The original plot map of Peoria included east and west streets (from south to north) Monroe, Madison, Jefferson, Washington, Jackson, Lincoln, Grant, and Van Buren. Streets going north and south were (from west to east) Almond (present-day 85th Avenue), Peach (present-day 84th Avenue), Orange (present-day 83rd Avenue), Vine (present-day 82nd Avenue), Walnut (present-day 81st Avenue), the plot was roughly from present-day Peoria and 85th avenues to Monroe Street and 85th Avenue to Monroe Street and 81st Avenue to 81st Avenue and south of the Desert Cove alignment. On August 4, 1888, the Territory of Peoria, Arizona was granted a post office in its name and served a population of 27. Maricopa County supervisors defined the boundaries for School District Eleven, comprising forty-nine square miles, and the first class took place in an unoccupied brick store that faced north on Washington Street until Peoria's first school building, a one-room structure completed in 1891.

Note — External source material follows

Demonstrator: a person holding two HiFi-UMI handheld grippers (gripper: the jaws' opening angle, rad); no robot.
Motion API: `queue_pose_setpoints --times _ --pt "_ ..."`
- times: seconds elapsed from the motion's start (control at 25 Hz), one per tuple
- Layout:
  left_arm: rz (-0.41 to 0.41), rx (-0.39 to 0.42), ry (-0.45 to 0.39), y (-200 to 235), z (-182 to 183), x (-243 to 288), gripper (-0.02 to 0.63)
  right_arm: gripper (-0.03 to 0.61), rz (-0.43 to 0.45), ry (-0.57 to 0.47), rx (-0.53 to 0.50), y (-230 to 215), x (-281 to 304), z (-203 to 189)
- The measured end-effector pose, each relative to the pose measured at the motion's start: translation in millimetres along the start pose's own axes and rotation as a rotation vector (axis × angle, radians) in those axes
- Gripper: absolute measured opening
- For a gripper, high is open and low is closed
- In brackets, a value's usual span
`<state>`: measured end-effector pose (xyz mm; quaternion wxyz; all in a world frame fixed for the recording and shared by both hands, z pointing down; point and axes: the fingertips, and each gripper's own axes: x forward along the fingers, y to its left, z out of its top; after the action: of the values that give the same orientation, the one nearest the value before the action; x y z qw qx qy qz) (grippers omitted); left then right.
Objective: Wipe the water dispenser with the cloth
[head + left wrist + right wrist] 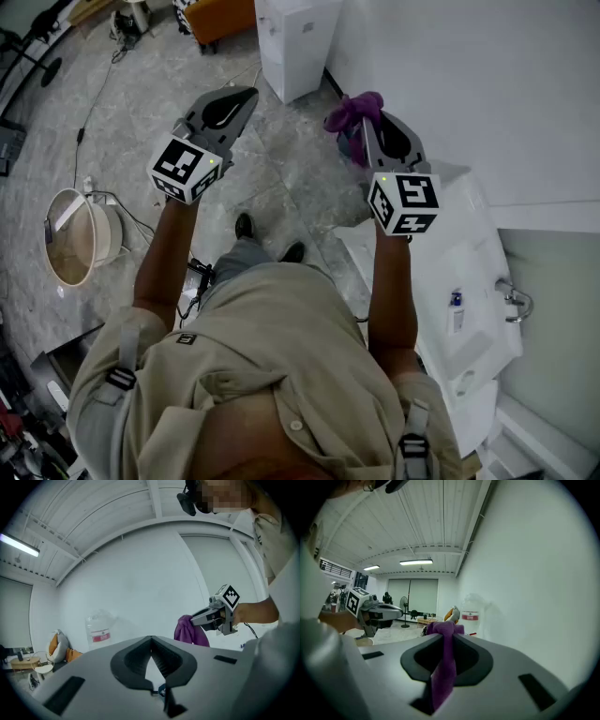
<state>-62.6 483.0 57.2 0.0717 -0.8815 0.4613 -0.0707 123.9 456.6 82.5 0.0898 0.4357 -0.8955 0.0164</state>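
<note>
My right gripper (373, 127) is shut on a purple cloth (351, 112), held up close to the white wall. The cloth (444, 667) hangs between the jaws and bunches over their tips. My left gripper (228, 105) is level with it to the left, shut with nothing in it; its tips (151, 641) meet. The water dispenser (298, 42) is a white cabinet against the wall ahead of both grippers, apart from them. Its clear jug with a red label (99, 627) (471, 612) shows in both gripper views. From the left gripper view I see the right gripper (206, 617) with the cloth (190, 630).
A white sink unit (473, 244) with a tap (516, 302) stands against the wall at my right. On the marbled floor at the left are a round beige basin (80, 239) and trailing cables (89, 112). An orange object (220, 17) lies beyond the dispenser.
</note>
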Motion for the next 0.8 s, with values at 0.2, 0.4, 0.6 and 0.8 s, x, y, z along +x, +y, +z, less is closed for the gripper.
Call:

Between 1891 and 1895 a spur line of the Santa, Prescott and Phoenix Railroad was placed in Peoria along with Phoenix, Glendale, Alhambra, Hesperla, and Marinette. A small depot on 83rd Avenue just off Grand Avenue. The depot was sold to the city of Scottsdale in 1972 where it now resides at McCormick Stillman Railroad Park.
Choose the Best Phlebotomy College near Peoria AZ
Making certain that you enroll in the most suitable phlebotomy training is an important first step toward your success in this fulfilling health care field. As we have addressed in this article, there are a number of factors that go into the selection of a superior program. Phlebotomist certificate or degree programs can be available in a number of academic institutes, such as junior or community colleges, vocational schools, and colleges and universities that offer an extensive assortment of programs in medical care and health sciences. Course options may vary somewhat from state to state as every state has its own prerequisites when it comes to phlebotomy training, licensing and certification. The most important point is that you must carefully screen and compare each school before making your final selection. By addressing the questions that we have furnished, you will be able to fine tune your options so that you can pick the right program for you. And with the appropriate education, you can achieve your goal of becoming a phlebotomy technician in Peoria AZ.